#### Activity
For this exercise, reproduce the entries below exactly, but only from the line containing "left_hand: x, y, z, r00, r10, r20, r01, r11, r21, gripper" through the line containing "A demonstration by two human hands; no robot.", both included.
+++ Dataset content
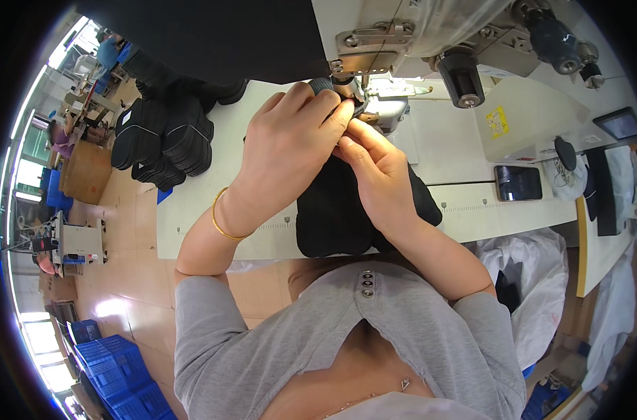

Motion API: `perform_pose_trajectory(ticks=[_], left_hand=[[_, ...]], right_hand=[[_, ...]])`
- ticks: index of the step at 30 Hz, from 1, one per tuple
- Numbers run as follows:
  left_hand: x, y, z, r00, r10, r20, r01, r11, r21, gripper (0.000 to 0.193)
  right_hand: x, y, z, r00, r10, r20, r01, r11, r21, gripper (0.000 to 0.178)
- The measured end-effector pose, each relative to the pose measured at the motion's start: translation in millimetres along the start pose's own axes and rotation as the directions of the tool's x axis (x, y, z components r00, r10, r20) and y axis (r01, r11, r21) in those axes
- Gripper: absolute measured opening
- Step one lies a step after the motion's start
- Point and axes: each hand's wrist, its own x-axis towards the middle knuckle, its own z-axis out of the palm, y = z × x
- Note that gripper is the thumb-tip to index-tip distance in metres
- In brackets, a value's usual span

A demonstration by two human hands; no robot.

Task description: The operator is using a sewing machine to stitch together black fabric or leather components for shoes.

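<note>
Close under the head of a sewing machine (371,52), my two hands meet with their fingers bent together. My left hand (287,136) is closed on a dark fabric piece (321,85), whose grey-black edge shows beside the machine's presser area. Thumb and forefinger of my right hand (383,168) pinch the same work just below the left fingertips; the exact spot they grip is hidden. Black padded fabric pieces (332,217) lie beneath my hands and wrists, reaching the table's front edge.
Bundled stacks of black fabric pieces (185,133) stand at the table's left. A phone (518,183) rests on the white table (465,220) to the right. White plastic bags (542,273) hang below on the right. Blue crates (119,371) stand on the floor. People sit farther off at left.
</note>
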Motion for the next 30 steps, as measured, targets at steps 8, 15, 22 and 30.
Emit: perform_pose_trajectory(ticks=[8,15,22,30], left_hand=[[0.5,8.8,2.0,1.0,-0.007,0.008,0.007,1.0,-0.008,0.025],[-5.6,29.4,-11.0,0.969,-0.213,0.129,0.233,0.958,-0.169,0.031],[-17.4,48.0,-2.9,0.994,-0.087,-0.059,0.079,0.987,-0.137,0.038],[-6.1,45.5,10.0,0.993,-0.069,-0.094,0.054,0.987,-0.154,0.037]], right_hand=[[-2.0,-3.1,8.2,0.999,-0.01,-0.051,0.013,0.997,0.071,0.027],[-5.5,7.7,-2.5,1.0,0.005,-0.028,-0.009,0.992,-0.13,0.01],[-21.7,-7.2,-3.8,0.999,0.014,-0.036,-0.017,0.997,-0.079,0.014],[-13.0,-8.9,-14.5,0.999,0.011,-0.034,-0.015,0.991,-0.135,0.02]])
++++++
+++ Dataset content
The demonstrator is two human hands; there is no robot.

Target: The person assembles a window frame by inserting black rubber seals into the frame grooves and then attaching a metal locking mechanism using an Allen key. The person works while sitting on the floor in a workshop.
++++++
#### Result
  left_hand: x, y, z, r00, r10, r20, r01, r11, r21, gripper (0.000 to 0.193)
  right_hand: x, y, z, r00, r10, r20, r01, r11, r21, gripper (0.000 to 0.178)
- The measured end-effector pose, each relative to the pose measured at the motion's start: translation in millimetres along the start pose's own axes and rotation as the directions of the tool's x axis (x, y, z components r00, r10, r20) and y axis (r01, r11, r21) in those axes
- Gripper: absolute measured opening
- Step one lies a step after the motion's start
- Point and axes: each hand's wrist, its own x-axis towards the middle knuckle, its own z-axis out of the palm, y = z × x
- Note that gripper is the thumb-tip to index-tip distance in metres
- In brackets, a value's usual span

A demonstration by two human hands; no robot.

This exercise requires no further answer.